PROBLEM STATEMENT:
Here the answer should be the line with "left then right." and all the lines after it through the end of the listing, each repeated exactly, and no other text.

DATA EXTRACT:
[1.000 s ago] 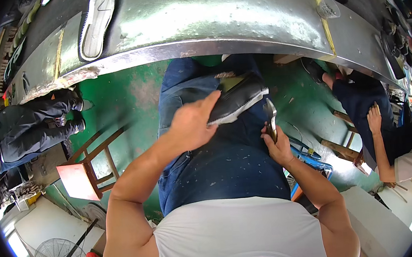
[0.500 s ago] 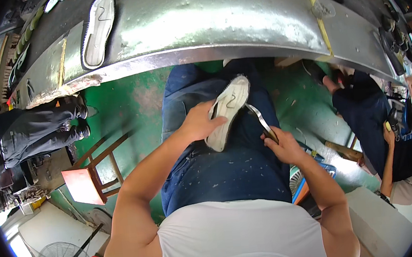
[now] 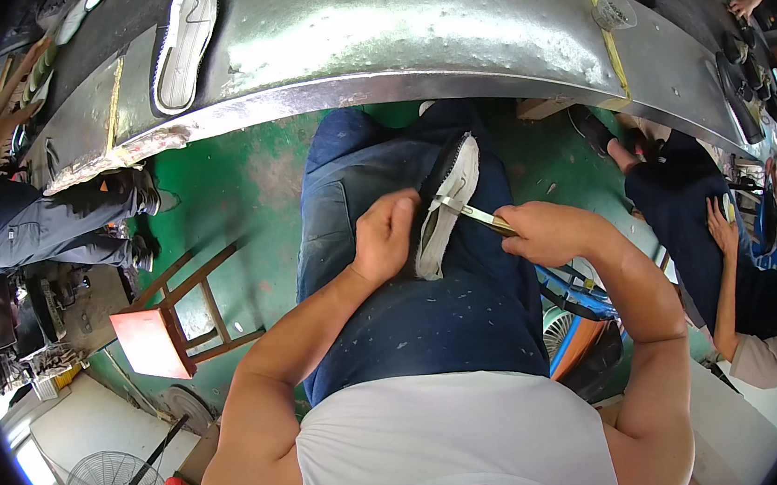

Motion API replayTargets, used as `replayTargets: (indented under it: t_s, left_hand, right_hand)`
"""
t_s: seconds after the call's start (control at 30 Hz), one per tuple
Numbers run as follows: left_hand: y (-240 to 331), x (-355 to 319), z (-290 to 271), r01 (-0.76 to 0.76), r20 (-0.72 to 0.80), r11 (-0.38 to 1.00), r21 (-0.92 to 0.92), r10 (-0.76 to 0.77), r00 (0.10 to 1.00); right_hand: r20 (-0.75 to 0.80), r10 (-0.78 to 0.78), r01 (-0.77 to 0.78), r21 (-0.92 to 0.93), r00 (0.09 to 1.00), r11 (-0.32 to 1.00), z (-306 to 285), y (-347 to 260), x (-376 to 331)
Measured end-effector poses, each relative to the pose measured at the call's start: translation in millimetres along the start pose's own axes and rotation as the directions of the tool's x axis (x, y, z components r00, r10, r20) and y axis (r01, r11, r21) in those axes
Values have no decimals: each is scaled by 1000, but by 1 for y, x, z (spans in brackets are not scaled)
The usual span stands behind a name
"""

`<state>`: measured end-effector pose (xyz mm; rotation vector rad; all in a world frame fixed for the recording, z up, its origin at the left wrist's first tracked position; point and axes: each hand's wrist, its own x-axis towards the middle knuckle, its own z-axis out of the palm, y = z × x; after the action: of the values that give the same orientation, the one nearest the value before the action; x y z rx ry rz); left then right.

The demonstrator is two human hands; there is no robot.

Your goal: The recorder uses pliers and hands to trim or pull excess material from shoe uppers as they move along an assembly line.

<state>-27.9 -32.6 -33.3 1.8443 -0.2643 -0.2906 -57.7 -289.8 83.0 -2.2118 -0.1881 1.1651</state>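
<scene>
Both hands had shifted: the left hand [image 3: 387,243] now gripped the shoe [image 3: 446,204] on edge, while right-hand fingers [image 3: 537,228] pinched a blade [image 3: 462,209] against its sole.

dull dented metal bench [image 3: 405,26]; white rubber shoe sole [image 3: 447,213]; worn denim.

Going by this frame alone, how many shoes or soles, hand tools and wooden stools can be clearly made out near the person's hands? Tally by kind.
Shoes or soles: 2, the shoe gripped by the left hand on the lap, and the white sole on the metal bench
Metal tools: 1, the tool in the right hand
Wooden stools: 1, the stool
Total: 4
</scene>
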Motion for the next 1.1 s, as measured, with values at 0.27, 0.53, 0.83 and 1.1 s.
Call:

OUTPUT:
`<state>`: measured end-effector pose (xyz mm; rotation vector rad; all in a world frame fixed for the recording, z up, its origin at the left wrist's first tracked position; point and axes: each hand's wrist, its own x-axis towards the middle knuckle, its own z-axis out of the palm, y = z × x; after the action: of the values that give the same orientation, the one nearest the value before the action; x y z rx ry rz); left then right.

The demonstrator is two human hands; there is no robot.

Your goal: The recorder uses pliers and hands to trim or pull excess material from shoe uppers as they move along an assembly line.

<state>-27.9 -32.6 -33.3 1.8443 -0.2643 -0.2906 -57.7 -289.8 83.0 -2.2118 -0.1881 1.1651</state>
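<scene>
Both hands had shifted: the left hand [image 3: 387,243] now gripped the shoe [image 3: 446,204] on edge, while right-hand fingers [image 3: 537,228] pinched a blade [image 3: 462,209] against its sole.

dull dented metal bench [image 3: 405,26]; white rubber shoe sole [image 3: 447,213]; worn denim.

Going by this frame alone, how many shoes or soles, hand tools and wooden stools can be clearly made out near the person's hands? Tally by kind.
Shoes or soles: 2, the shoe gripped by the left hand on the lap, and the white sole on the metal bench
Metal tools: 1, the tool in the right hand
Wooden stools: 1, the stool
Total: 4
</scene>
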Motion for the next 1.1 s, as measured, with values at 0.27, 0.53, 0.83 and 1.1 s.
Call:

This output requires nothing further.